▶ [TASK TO COMPLETE]: A faithful copy of the listing below is needed, with its pictures left out.

▶ [SUPPLIED DATA]:

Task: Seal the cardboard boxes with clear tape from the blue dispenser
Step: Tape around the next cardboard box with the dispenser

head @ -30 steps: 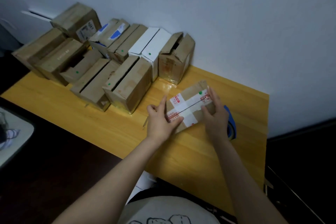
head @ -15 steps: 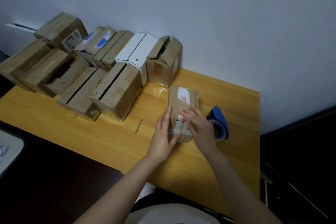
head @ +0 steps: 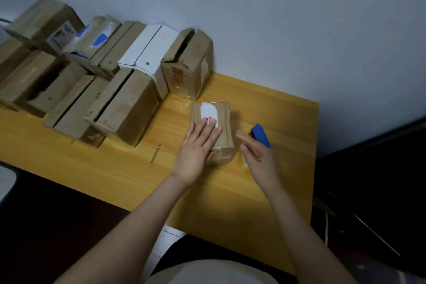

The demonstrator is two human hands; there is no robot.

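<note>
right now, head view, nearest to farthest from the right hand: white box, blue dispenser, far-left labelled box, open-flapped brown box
1. blue dispenser, just behind the right hand
2. open-flapped brown box, farther back, to the left
3. white box, left of that
4. labelled box, far left

Wall (head: 288,18): plain, pale grey-white, matte; runs behind tbl's far edge.
Tbl (head: 115,168): yellow-orange wood, grain visible, flat top, set against wall; right rear corner square.
Short scratch (head: 155,154) in top nr centre.
Lower left: v. dark reddish-brown area (head: 46,214), floor or low surface, can't tell.
Pale rounded obj (head: 5,182) at left edge, type unclear.
Right of tbl: black furniture (head: 373,180), type unclear.
Light: dim, soft; faint glare on top nr wall.
</note>
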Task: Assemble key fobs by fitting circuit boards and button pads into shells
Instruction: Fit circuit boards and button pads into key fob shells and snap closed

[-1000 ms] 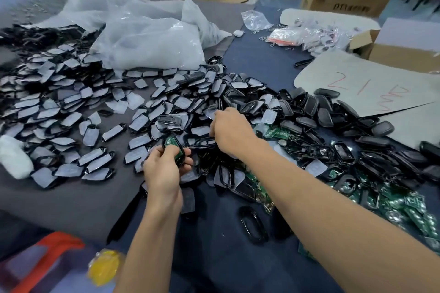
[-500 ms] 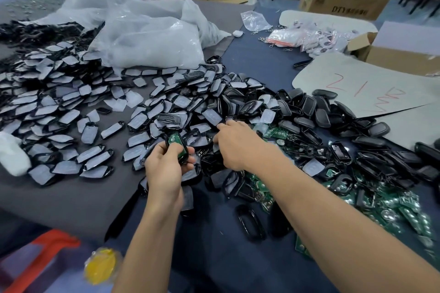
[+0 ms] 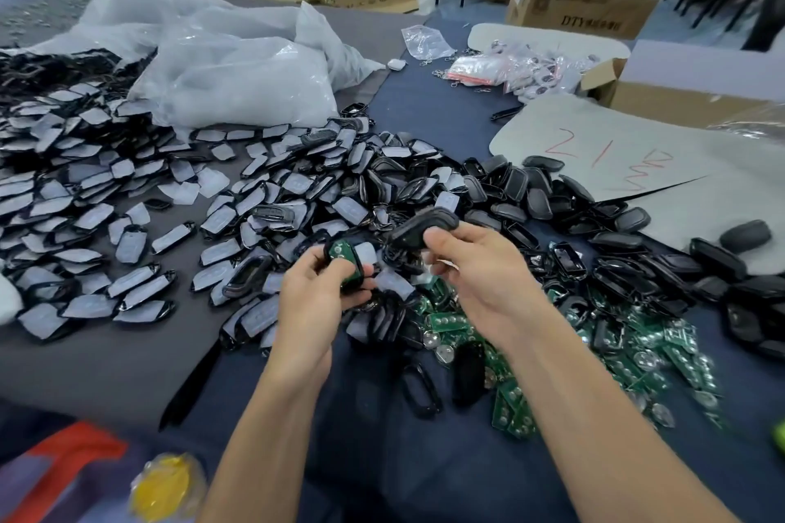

▶ [SOLUTION FOR THIS EXERCISE]:
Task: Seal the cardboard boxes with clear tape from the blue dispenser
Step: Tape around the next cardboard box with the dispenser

head @ -30 steps: 
head @ -15 steps: 
head @ +0 steps: 

The demonstrator is two human hands; there is no robot.

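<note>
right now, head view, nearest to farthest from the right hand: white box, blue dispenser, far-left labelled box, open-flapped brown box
1. blue dispenser, just behind the right hand
2. open-flapped brown box, farther back, to the left
3. white box, left of that
4. labelled box, far left

Wall (head: 288,18): plain, pale grey-white, matte; runs behind tbl's far edge.
Tbl (head: 115,168): yellow-orange wood, grain visible, flat top, set against wall; right rear corner square.
Short scratch (head: 155,154) in top nr centre.
Lower left: v. dark reddish-brown area (head: 46,214), floor or low surface, can't tell.
Pale rounded obj (head: 5,182) at left edge, type unclear.
Right of tbl: black furniture (head: 373,180), type unclear.
Light: dim, soft; faint glare on top nr wall.
</note>
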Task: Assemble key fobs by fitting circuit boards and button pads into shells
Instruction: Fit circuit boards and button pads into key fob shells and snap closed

[-1000 ms] 
[-500 ms] 
[+0 ms] 

Nothing remains to add to the output.